> **Exercise objective**
In the data below, find every line with the string "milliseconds" and pull it out.

__________________________________________________

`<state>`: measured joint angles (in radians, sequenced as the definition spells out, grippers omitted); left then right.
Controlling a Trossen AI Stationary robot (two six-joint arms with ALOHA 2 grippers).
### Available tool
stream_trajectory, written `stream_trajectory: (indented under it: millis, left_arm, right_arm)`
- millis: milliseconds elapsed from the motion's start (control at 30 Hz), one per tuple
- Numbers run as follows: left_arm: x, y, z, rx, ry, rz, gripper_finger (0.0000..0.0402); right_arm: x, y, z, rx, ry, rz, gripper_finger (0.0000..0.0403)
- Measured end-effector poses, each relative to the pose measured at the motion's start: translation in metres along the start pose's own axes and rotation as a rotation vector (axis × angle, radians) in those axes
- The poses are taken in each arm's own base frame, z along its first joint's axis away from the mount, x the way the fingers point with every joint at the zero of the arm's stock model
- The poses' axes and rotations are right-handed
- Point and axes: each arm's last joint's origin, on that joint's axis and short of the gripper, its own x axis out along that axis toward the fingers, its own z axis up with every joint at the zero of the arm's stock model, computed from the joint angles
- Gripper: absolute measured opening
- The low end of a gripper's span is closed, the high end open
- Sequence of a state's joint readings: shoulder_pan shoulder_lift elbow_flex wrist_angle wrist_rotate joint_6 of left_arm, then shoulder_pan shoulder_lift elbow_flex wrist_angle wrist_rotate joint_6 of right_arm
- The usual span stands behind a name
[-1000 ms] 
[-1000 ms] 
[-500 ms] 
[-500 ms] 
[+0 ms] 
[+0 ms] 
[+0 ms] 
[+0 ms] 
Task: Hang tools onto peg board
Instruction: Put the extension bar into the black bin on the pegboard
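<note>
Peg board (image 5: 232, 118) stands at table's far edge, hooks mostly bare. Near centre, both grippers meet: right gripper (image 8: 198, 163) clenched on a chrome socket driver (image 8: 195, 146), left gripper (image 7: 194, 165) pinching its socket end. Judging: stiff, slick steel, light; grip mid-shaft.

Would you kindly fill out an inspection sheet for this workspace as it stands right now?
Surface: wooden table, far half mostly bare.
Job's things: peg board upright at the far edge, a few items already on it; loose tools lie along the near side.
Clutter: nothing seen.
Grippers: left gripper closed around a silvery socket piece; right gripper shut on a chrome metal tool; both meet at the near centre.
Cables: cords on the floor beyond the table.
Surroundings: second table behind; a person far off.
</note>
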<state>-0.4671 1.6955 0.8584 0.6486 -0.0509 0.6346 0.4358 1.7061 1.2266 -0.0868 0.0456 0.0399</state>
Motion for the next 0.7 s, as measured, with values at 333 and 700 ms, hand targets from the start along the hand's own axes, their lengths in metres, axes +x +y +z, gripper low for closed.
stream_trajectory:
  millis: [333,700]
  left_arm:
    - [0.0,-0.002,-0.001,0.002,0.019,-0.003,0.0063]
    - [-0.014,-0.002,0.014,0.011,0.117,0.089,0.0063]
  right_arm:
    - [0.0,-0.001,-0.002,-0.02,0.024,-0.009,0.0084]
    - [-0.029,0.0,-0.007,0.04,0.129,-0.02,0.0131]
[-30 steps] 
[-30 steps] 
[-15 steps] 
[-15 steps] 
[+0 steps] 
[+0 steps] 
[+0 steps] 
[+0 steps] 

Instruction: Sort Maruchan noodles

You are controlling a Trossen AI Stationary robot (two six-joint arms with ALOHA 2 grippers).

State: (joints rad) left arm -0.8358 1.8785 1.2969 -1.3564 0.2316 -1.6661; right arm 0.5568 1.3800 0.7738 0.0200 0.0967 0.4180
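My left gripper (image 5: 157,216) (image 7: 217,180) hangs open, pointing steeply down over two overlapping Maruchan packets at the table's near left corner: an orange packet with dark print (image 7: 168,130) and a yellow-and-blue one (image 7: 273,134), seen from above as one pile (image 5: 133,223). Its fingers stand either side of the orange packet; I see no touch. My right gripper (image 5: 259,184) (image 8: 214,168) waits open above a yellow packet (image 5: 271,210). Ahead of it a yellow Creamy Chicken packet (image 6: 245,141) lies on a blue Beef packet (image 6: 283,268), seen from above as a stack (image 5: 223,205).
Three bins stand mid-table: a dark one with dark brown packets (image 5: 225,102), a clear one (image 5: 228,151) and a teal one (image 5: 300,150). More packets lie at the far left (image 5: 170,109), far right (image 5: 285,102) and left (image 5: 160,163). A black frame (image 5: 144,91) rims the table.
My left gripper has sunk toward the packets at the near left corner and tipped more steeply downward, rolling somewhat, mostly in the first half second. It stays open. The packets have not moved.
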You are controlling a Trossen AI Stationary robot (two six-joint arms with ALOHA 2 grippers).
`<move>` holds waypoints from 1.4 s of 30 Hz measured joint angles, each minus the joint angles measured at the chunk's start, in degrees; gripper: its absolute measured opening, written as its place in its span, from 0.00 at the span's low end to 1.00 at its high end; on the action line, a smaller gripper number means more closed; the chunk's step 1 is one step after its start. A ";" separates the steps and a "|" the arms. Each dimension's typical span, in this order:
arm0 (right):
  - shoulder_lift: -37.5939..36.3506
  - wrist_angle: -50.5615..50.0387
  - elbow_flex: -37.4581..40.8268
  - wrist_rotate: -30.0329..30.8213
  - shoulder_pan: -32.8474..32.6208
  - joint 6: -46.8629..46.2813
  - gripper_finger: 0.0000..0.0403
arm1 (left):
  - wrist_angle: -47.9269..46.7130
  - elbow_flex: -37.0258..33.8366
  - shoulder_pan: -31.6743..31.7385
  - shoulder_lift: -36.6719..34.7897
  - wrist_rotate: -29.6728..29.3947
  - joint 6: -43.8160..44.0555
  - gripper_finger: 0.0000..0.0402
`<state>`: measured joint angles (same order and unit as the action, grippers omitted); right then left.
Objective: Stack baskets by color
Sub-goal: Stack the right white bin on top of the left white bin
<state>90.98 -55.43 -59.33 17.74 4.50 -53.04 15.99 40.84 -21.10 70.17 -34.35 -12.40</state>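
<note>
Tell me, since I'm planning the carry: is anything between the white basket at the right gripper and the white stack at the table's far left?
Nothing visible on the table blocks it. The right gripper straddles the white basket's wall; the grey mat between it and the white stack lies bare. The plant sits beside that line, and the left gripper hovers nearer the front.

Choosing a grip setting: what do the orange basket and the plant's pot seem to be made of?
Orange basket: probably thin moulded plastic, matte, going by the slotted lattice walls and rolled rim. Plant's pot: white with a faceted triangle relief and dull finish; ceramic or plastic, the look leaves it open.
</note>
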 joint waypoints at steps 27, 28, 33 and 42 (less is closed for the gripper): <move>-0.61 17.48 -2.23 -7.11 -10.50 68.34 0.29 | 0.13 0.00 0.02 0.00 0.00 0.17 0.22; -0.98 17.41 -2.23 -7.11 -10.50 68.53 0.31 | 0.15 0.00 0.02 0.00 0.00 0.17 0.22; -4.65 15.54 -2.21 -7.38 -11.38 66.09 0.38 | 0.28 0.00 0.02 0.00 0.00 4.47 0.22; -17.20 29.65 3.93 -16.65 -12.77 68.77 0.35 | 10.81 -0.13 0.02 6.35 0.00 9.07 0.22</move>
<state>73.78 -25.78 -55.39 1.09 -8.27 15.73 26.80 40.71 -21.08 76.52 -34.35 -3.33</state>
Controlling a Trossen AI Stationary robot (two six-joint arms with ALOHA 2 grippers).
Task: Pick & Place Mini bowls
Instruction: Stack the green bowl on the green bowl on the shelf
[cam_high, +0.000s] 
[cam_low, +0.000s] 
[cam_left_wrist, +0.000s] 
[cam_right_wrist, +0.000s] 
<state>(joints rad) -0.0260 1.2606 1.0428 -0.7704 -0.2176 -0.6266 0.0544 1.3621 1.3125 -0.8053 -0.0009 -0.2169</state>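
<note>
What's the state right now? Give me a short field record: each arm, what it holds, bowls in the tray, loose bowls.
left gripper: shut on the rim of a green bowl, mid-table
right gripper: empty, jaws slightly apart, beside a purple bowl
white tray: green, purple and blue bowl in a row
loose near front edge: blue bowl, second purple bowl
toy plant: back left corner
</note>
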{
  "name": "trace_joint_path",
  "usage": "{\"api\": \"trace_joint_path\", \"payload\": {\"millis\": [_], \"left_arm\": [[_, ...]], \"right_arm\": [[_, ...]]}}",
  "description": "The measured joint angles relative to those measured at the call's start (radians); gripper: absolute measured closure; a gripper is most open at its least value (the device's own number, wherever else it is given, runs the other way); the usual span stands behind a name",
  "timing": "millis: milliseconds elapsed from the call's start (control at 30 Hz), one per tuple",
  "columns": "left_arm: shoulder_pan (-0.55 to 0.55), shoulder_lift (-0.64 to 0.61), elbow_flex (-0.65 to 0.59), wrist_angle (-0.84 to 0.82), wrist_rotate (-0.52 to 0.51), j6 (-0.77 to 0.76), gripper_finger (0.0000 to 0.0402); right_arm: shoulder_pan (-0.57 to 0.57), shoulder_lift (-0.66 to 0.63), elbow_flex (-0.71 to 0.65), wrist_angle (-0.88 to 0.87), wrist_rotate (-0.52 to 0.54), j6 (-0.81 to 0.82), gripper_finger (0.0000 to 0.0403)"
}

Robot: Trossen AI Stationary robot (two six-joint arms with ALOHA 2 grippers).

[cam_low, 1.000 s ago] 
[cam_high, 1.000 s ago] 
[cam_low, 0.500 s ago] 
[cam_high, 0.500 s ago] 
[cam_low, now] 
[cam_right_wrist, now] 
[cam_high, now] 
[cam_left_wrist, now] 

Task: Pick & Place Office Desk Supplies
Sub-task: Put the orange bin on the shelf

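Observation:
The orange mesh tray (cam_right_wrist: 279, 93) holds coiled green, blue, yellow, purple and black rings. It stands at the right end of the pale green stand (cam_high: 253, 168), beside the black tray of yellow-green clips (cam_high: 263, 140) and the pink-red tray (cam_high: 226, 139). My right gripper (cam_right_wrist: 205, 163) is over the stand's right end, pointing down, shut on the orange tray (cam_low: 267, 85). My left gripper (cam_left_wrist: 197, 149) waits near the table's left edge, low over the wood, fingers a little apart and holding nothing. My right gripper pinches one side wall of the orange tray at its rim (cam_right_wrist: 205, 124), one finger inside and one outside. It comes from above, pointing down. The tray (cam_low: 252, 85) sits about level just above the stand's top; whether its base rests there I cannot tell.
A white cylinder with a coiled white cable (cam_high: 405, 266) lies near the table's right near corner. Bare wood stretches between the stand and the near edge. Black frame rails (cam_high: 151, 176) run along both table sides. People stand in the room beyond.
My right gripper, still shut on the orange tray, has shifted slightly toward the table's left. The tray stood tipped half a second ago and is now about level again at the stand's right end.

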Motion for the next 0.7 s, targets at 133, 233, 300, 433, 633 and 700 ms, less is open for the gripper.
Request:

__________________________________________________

> **Answer space**
- millis: milliseconds elapsed from the motion's start (control at 30 Hz), one per tuple
  "timing": "millis: milliseconds elapsed from the call's start (control at 30 Hz), one per tuple",

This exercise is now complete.